If you have a decreased sound tolerance, it can cause problems at work, home, or out with friends. A pain-free hearing test can provide insights into how much of your hearing ability has been lost. During a pure-tone hearing test, your audiologist will play you tones at different pitches and loudness levels. These results are charted on a graph to help pinpoint the severity of your hearing loss.
Exposure to Noise
A standard hearing screening is pure-tone testing, which shows the quietest level you can hear at different pitches or frequencies. These results are displayed on a graph called an audiogram. Your audiologist may also perform other tests, which are used to determine the type and severity of your hearing loss. These tests may include an otoacoustic emissions hearing test Sudbury (which measures involuntary sound reflexes from your eardrum), and an auditory brainstem response test, which uses electrodes attached to the head or scalp to measure your brainwave responses to sounds of varying intensity. Your audiologist can use this information to alert you of hazardous noise sources and suggest strategies for prevention and protection. Loud noise damages your ability to hear, and that damage does not come back on its own. It can impact your health, work, social life, and learning ability.
Noise can damage the inside of your ear, even without you being aware of it. From airplane traffic, crowded streets, or personal stereos, loud sounds can cause hearing loss and tinnitus. Some occupational noises, such as machinery and firearms, can be hazardous. Recreational noises, such as snowmobiling and motorcycling, can also be harmful. Whether a sound is dangerous depends on its intensity and length of exposure. It is too loud if the noise is loud enough to make your ears ring, cause discomfort, or muffle sounds. On-the-job (occupational) noise is the most common source of harmful noise, but recreational activities can also harm your hearing.

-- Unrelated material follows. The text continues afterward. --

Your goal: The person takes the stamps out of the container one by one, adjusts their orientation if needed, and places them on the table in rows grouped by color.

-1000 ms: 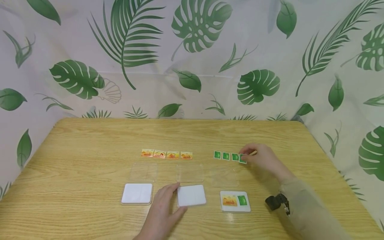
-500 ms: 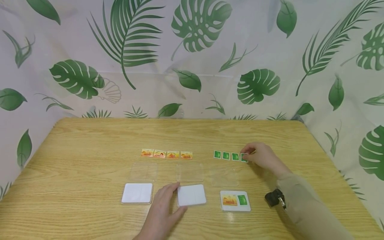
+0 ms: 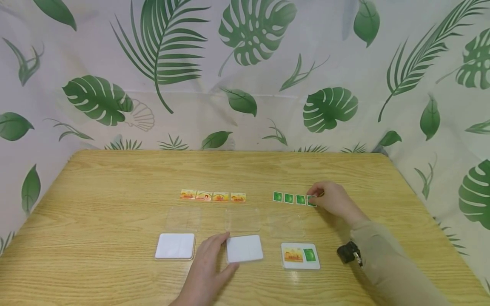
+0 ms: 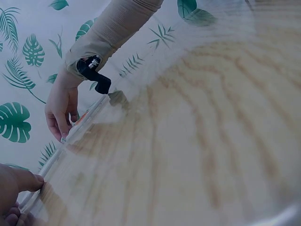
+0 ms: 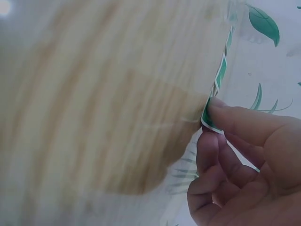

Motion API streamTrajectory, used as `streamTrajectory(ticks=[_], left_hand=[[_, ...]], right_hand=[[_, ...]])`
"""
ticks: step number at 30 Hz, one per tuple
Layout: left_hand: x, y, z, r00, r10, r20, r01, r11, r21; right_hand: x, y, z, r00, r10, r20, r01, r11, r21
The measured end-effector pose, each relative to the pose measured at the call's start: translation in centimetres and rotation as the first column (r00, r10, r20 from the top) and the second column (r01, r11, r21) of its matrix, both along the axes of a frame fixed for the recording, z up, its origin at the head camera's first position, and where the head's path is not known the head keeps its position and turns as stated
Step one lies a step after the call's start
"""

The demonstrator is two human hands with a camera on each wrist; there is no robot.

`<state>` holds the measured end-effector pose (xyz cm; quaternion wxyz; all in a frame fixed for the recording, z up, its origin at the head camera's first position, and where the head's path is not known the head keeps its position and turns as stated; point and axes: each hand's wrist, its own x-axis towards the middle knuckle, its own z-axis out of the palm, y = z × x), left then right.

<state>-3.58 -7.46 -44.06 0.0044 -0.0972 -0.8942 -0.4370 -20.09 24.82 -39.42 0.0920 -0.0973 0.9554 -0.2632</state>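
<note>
My right hand (image 3: 334,201) pinches the rightmost green stamp (image 5: 205,117) between thumb and fingertips, at the end of a row of green stamps (image 3: 289,198) with white borders. In the right wrist view the thumb lies over the stamp's face and the other fingers curl under. My left hand (image 3: 208,265) holds the middle flat case with a white insert (image 3: 245,249), fingers at its upper left corner and thumb at its lower edge. The left wrist view shows that thumb (image 4: 29,181) at the case's edge.
Left of the green row lie several orange-yellow stamps (image 3: 220,196). Clear plastic lids (image 3: 242,219) lie below both rows. Another white case (image 3: 175,246) sits left of my left hand; a third case (image 3: 300,265), at right, carries one orange and one green stamp.
My right hand has moved slightly right and back with the end green stamp, which now sits nearly in line with the row. The left hand has stayed still.
</note>
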Motion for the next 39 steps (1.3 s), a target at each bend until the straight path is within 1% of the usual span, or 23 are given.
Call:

Noise-induced hearing loss usually happens gradually over years of exposure. It can affect both ears equally and is permanent once the hearing threshold has shifted. This change is noticeable when a person takes a hearing test, as it shows a dip in the
Noise-induced hearing loss occurs when the hair cells in your inner ear die. Once these cells die, they cannot grow back. Noise-induced hearing loss usually occurs after continuous exposure to loud noise over a long period. Still, it can also arise from a single exposure to loud noise, such as an explosion or gunshot. Most people with NIHL have asymmetric hearing loss, which is more severe in one ear. However, the exact reasons for this asymmetry still need to be better understood. Asymmetric NIHL may be related to an imbalance between the sensitivity of hair cells in the two ears or a difference in how the nerve pathways that connect the two ear organs are wired.
Preventing Noise-Induced Hearing Loss
Exposure to loud noises can damage your ear’s ability to convert sound waves into the electrical signals your brain interprets. NIHL can cause pressure or fullness in your ears, muffled or distant speech, and ear ringing (tinnitus). Unlike aging hearing loss, which occurs slowly over time, NIHL from noise exposure can be sudden and permanent. Some types of NIHL are preventable. Use earplugs or earmuffs around loud noises, such as at concerts, sports events, and work situations. Keep the volume low when listening to music, and avoid using earbuds, which put loud music directly at your eardrum.